Blooming Apples In The South Lower Gardens


Spring 2013 is a winner for Apples . . . unlike last year . . .  and this year, luckily, we did not get a killing frost to the fragile flowers. Hopefully last nights hail did not damage the forming fruit. These blooms have all but faded now but were like fragrant clouds within the gardens for a couple of weeks. Featured here are the Apple trees in our lower, east-facing, south garden that runs down into the blueberry fields. I was lucky to have inherited these trees when moving here and have cared for them for over thirty years now.



Our Apple Gateway is mightily floriferous and we look forward to the bounty of fruit.


A Yellow-rumped Warbler enjoys a dead branch for a perch.



Baltimore Orioles open the apple blossoms to find treats within.



Yellow-bellied Sapsuckers drill for sweet sap that flows within the old Apple trunks.
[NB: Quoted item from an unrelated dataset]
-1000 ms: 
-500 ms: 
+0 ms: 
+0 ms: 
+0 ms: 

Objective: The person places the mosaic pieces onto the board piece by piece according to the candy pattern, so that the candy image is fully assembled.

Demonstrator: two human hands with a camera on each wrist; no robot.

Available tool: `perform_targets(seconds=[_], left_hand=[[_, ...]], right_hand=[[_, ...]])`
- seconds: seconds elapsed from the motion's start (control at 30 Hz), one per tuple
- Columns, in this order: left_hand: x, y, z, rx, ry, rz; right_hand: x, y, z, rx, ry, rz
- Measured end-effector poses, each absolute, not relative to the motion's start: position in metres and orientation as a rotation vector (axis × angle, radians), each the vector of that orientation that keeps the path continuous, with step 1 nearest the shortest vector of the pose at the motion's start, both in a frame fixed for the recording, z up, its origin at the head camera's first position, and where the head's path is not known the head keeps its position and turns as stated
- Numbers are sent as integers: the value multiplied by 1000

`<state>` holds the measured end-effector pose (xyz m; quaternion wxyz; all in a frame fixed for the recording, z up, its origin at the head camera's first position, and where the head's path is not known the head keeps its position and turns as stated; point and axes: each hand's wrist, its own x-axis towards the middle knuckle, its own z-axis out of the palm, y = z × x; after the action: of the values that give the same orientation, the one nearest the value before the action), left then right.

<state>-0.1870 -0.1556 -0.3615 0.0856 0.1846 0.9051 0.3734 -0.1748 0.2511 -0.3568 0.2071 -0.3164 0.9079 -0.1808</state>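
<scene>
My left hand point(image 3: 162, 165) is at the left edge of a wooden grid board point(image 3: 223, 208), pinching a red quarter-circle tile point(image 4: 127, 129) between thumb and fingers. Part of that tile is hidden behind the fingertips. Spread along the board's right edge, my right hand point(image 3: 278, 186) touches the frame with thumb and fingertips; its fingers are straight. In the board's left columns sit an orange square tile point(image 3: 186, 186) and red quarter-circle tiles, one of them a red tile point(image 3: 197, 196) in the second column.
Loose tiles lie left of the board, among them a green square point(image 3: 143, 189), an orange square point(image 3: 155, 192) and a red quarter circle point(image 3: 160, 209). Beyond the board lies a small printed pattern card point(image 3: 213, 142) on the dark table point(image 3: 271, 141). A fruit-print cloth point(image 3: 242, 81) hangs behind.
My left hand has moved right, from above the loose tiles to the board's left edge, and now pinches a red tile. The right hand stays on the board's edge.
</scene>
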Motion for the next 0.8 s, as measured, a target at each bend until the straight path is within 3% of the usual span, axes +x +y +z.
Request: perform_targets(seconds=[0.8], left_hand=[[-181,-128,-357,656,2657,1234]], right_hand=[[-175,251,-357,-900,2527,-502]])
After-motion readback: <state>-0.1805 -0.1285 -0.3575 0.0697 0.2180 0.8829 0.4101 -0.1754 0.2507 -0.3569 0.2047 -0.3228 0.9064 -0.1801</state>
Looking up from the blueberry field there is a multitude of new spring hue and texture in leaves and blooms.




Standing beneath the Apple Gateway looking up towards the 1790 farmhouse, Magnolia soulangeana, and majestic two-hundred-year-old Rock Maples. 


Male Baltimore Oriole (above) and female (below) favor the Apple blossoms for gleaning tasty insects.
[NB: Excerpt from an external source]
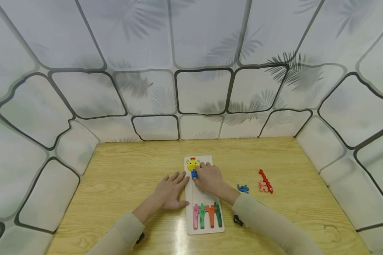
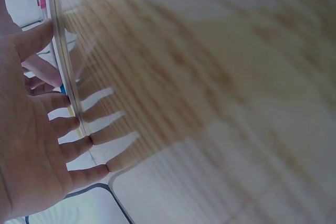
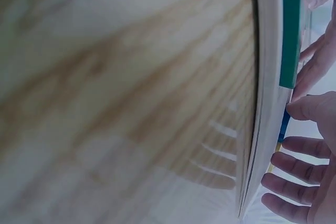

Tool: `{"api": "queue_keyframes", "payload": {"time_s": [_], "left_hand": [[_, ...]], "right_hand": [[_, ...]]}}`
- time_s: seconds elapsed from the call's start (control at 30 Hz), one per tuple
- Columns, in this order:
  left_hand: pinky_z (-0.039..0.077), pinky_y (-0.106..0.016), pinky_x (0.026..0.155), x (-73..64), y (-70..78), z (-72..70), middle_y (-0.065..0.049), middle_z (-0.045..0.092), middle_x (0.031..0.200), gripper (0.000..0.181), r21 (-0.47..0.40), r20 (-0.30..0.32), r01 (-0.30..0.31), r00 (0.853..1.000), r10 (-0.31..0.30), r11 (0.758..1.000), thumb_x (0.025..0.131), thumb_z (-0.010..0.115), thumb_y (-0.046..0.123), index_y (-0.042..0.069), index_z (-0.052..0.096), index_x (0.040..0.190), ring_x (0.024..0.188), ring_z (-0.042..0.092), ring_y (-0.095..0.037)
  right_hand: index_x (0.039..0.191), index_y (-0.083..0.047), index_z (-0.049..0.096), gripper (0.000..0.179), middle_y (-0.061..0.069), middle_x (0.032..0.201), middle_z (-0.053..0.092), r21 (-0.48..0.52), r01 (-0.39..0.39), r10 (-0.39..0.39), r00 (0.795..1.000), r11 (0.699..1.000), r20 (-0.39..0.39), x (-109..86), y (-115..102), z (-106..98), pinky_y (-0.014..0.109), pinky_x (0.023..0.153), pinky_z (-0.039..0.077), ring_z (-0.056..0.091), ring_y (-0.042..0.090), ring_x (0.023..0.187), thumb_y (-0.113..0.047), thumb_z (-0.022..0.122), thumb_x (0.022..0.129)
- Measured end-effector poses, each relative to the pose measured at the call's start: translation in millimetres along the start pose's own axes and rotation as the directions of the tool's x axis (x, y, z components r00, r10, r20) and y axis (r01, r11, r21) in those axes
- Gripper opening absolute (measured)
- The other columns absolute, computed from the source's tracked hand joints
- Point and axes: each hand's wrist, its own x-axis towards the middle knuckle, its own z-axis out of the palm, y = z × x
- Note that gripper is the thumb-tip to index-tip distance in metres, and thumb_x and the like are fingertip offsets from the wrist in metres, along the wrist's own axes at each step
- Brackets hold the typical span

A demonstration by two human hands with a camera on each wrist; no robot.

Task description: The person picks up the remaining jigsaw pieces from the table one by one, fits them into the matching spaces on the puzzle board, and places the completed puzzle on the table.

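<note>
A pale puzzle board (image 1: pixel 199 194) lies lengthwise on the table, with a yellow giraffe-head piece (image 1: pixel 193 164) near its far end. Just below the head sits a blue puzzle piece (image 1: pixel 194 174), partly covered by my right hand (image 1: pixel 208 179). The thumb and index finger of that hand pinch the blue piece at its edges, seen edge-on in the right wrist view. My left hand (image 1: pixel 172 191) rests flat beside the board, fingers spread, with fingertips and thumb at its left edge. Pink, light green, orange (image 1: pixel 211 214) and dark green leg pieces fill the near end.
Right of the board, a blue piece (image 1: pixel 243 188) lies close to my right forearm. Farther right are a long red strip (image 1: pixel 266 181) and a pink piece (image 1: pixel 262 186) against it. White patterned walls (image 1: pixel 201 127) enclose the wooden table (image 1: pixel 131 159) at back and sides.
</note>
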Motion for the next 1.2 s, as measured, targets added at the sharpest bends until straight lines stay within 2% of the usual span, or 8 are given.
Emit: {"api": "queue_keyframes", "payload": {"time_s": [0.27, 0.47, 0.67, 1.03, 1.2], "left_hand": [[0.04, -0.064, 0.123, -0.4, -1.0, 1.7, -0.012, 0.031, 0.175, 0.095, -0.007, -0.006, 0.0, 1.0, 0.0, 1.0, 0.092, 0.057, 0.072, 0.014, 0.037, 0.165, 0.158, 0.038, -0.04], [0.04, -0.064, 0.122, -1.1, -0.8, 1.8, -0.012, 0.031, 0.174, 0.095, -0.012, -0.004, -0.002, 1.0, 0.002, 1.0, 0.092, 0.058, 0.072, 0.014, 0.037, 0.165, 0.158, 0.038, -0.04], [0.04, -0.064, 0.122, -0.1, -1.0, 1.8, -0.012, 0.032, 0.174, 0.095, -0.008, -0.009, 0.001, 1.0, -0.001, 1.0, 0.092, 0.058, 0.072, 0.015, 0.037, 0.165, 0.158, 0.038, -0.04], [0.04, -0.064, 0.122, -0.4, -0.2, 2.4, -0.012, 0.032, 0.174, 0.095, -0.003, -0.003, 0.001, 1.0, -0.001, 1.0, 0.092, 0.057, 0.072, 0.015, 0.036, 0.165, 0.158, 0.038, -0.041], [0.04, -0.064, 0.122, 0.7, -1.4, 3.1, -0.012, 0.031, 0.175, 0.095, -0.002, -0.004, 0.003, 1.0, -0.003, 1.0, 0.093, 0.057, 0.072, 0.015, 0.035, 0.166, 0.158, 0.037, -0.041]], "right_hand": [[0.123, -0.016, 0.074, 0.045, 0.005, 0.113, 0.072, -0.017, -0.015, 0.015, 1.0, 1.0, 0.007, -2.0, 2, -4, 0.04, 0.081, 0.062, 0.067, 0.021, 0.094, -0.052, 0.07, 0.097], [0.128, -0.016, 0.072, 0.047, 0.005, 0.115, 0.072, -0.025, 0.02, -0.021, 0.999, 0.999, -0.029, -10.4, 8, -6, 0.039, 0.081, 0.062, 0.068, 0.022, 0.097, -0.053, 0.069, 0.098], [0.124, -0.017, 0.073, 0.045, 0.004, 0.111, 0.072, 0.004, 0.04, -0.04, 0.996, 0.999, -0.079, -19.7, 15, -10, 0.037, 0.078, 0.061, 0.067, 0.021, 0.094, -0.052, 0.071, 0.097], [0.124, -0.016, 0.074, 0.045, 0.003, 0.112, 0.073, 0.025, 0.068, -0.066, 0.994, 0.997, -0.085, -33.4, 25, -13, 0.037, 0.079, 0.062, 0.068, 0.02, 0.096, -0.051, 0.074, 0.095], [0.126, -0.016, 0.073, 0.044, 0.004, 0.114, 0.072, 0.05, 0.113, -0.109, 0.991, 0.992, -0.074, -38.1, 31, -15, 0.038, 0.079, 0.061, 0.068, 0.021, 0.098, -0.048, 0.075, 0.096]]}}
A 'bonsai' Apple appears to be growing from of an outcropping of granite.


Our most majestic Apple offers an interesting form and delicious fruit.
 The 'bonsai' apple is over to the left . . . a Shagbark Hickory in the background of the upper garden.



I have not taken the fruit to an expert to identify, but they are heirloom varieties 
akin to McIntosh, Cortland and Roxbury Russet with one of the Gateway apples reminding me of a Golden Delicious.
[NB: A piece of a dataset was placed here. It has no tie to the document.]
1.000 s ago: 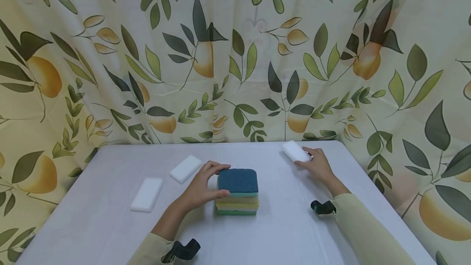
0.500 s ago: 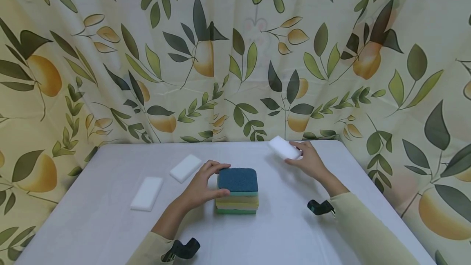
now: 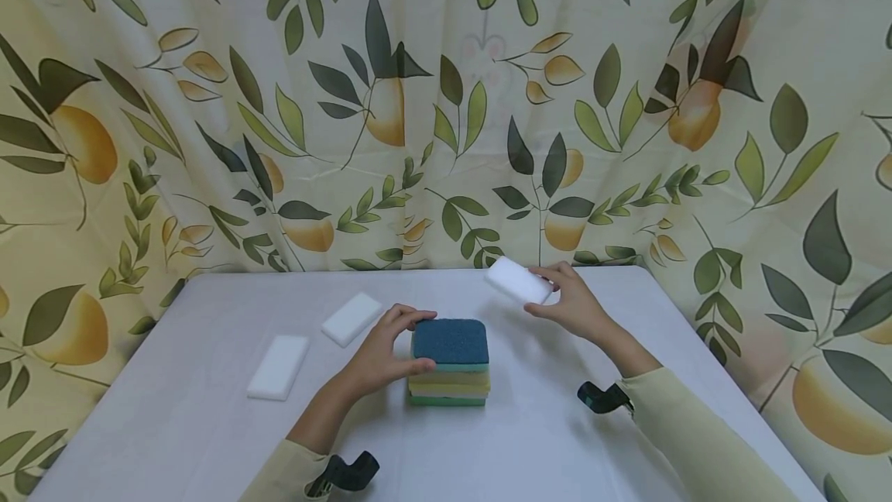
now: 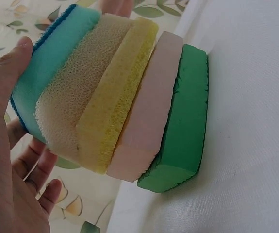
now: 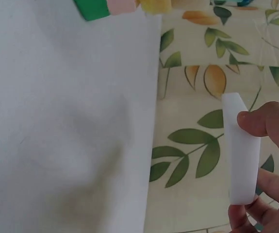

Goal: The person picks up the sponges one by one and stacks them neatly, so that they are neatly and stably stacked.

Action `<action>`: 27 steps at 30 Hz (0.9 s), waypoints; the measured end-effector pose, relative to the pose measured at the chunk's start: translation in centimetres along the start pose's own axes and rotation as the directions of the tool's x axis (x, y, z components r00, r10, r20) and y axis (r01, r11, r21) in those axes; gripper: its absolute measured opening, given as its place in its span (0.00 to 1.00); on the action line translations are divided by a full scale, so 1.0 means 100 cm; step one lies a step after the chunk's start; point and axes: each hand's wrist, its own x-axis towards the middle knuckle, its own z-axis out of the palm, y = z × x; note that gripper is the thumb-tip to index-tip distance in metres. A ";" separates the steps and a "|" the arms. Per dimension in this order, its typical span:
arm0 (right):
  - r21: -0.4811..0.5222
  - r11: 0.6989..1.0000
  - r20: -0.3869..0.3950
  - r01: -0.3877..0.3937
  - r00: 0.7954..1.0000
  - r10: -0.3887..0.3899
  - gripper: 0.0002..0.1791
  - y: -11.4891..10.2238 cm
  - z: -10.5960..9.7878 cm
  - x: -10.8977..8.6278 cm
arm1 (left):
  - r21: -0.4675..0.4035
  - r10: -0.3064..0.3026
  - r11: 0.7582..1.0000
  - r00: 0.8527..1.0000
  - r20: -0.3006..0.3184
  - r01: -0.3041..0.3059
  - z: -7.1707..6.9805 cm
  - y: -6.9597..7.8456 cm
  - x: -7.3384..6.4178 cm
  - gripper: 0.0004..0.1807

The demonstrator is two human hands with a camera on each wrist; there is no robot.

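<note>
While left hand (image 3: 378, 353) grips a multicoloured rectangular sponge stack (image 3: 449, 386) (blue scourer (image 3: 451, 342) uppermost) on the white table (image 3: 530, 440), right hand (image 3: 577, 308) pinches a white rectangular foam block (image 3: 514, 280) aloft, behind-right of it.

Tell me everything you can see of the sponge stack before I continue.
The sponge stack stands upright on the white-covered table, edges slightly uneven. From the top: a turquoise sponge with a rough dark-blue face, then a coarse-pored beige layer, yellow layer, pink layer and green layer. All look like foam. The left grip, a bare hand, holds the turquoise sponge by opposite edges.
</note>
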 end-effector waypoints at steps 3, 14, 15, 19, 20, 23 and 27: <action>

Light, wind and mist embrace trees wearing white blossoms or leafy greens and there is such a diversity of life flitting in and out of the bountifulness of branches.  Crusty, languid limbs of Apple stately stand about our surroundings throughout the seasons . . .  like charcoal drawn sentinel beings slicing the air while their supportive fleshy roots reach deeply down into the dark, moist, restorative, loamy womb of our earth. They are our connection to that which dwells within a soulful, regenerative realm beneath the lively, light-filled, surface layer we stride upon. 'Trees of knowledge' nourishing body and spirit and like a good friend, offering a solid something to lean into. I love these dear old friends . . . that never stop giving . . . inspiring in their beauty and deliciously beneficial in their sustenance for all life.